Action item: Begin with the line that contains "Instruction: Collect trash" and transcribe each line after it, up to and including the last line of the listing below.

Supplied data:
....

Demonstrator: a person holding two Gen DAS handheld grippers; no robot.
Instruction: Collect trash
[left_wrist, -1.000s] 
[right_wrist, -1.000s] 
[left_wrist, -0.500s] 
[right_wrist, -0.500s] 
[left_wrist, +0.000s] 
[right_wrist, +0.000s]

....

Result below:
Instruction: Collect trash
[left_wrist, -1.000s] 
[right_wrist, -1.000s] 
[left_wrist, -0.500s] 
[right_wrist, -0.500s] 
[left_wrist, +0.000s] 
[right_wrist, +0.000s]

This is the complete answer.